Your objective:
Find the word "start" in the data. Return every line where it appears.
##### Provided material
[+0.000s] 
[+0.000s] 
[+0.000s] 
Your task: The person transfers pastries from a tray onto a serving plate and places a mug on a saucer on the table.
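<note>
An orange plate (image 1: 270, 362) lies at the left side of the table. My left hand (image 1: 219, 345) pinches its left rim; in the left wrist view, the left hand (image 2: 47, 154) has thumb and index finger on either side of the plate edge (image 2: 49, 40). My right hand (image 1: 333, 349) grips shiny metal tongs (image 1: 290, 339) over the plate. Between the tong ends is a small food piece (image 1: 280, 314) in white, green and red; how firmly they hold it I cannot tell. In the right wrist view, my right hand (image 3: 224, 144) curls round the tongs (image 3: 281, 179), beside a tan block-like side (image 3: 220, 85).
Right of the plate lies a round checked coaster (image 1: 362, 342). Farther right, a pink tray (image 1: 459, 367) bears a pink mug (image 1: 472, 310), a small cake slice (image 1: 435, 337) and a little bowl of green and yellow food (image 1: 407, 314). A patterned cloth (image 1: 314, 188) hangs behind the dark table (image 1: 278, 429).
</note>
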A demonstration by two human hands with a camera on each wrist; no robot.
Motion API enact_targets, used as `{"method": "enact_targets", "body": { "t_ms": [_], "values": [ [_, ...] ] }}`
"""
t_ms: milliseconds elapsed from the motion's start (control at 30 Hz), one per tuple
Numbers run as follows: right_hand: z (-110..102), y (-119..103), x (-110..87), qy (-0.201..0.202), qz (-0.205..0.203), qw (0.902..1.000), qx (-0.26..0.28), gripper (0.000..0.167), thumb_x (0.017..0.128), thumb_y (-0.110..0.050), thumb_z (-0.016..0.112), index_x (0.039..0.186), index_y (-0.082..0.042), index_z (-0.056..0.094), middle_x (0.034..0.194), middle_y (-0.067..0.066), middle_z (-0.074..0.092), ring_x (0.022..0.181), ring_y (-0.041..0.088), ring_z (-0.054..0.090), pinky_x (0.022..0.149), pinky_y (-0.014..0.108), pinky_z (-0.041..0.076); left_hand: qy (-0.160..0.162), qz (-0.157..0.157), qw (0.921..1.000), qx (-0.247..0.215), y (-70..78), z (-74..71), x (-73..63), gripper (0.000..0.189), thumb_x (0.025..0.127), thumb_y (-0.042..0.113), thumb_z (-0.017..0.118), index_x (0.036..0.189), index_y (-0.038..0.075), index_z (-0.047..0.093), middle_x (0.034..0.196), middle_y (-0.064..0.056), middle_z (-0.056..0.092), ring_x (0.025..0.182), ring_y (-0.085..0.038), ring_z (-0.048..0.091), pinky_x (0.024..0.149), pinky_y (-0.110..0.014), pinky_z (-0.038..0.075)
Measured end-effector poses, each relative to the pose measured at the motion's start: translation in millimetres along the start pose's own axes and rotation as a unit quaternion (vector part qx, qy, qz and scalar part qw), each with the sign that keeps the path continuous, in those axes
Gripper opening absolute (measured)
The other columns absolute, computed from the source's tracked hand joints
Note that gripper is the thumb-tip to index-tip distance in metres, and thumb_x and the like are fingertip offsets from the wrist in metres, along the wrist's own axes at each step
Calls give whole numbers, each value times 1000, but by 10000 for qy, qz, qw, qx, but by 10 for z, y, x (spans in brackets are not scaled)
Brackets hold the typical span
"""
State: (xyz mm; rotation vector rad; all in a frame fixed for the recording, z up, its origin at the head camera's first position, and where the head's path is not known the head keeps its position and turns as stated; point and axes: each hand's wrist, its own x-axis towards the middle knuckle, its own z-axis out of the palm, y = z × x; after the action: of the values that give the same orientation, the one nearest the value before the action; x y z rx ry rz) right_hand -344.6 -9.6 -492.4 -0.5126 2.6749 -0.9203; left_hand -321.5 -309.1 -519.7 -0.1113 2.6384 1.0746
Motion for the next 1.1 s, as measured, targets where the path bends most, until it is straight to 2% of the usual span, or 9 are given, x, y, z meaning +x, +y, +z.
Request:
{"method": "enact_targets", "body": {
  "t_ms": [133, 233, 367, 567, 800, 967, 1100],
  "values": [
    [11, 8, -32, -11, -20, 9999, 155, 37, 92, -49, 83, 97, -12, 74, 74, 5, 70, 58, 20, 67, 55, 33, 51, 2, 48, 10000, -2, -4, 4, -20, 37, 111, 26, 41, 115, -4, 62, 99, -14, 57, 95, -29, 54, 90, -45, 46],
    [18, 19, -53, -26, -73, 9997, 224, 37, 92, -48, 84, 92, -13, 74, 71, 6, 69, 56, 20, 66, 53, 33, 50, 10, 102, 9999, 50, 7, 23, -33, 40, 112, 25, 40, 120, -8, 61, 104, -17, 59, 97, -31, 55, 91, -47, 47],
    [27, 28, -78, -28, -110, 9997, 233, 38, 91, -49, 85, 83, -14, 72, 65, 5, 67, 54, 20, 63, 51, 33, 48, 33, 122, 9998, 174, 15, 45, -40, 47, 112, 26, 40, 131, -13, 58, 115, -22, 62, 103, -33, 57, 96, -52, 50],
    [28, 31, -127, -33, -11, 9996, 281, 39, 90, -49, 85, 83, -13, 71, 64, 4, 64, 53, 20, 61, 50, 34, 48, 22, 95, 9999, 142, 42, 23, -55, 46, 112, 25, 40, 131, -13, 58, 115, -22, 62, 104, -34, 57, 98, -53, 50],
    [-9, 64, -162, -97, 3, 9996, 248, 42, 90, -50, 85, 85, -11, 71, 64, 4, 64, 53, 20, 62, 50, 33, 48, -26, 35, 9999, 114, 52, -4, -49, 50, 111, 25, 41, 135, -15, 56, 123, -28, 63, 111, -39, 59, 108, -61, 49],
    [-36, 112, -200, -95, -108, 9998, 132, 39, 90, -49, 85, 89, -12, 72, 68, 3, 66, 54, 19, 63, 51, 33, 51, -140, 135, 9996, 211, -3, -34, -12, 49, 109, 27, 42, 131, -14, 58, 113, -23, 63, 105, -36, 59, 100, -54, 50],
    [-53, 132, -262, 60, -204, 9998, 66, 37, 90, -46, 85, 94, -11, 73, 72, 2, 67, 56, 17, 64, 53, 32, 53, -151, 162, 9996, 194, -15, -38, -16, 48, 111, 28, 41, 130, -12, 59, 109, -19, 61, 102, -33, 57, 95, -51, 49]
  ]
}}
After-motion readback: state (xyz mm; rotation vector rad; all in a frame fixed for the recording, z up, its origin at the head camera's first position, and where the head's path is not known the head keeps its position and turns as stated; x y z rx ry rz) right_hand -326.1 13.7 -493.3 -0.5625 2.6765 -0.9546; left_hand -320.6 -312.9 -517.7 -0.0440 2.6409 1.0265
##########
Response for this exercise:
t_ms: milliseconds elapsed from the motion's start (control at 30 Hz), one per tuple
Measured end-effector poses, each relative to the pose measured at the motion's start: translation in millimetres along the start pose's own axes and rotation as a unit quaternion (vector part qx, qy, qz and scalar part qw), each with the sign that keeps the path continuous, in those axes

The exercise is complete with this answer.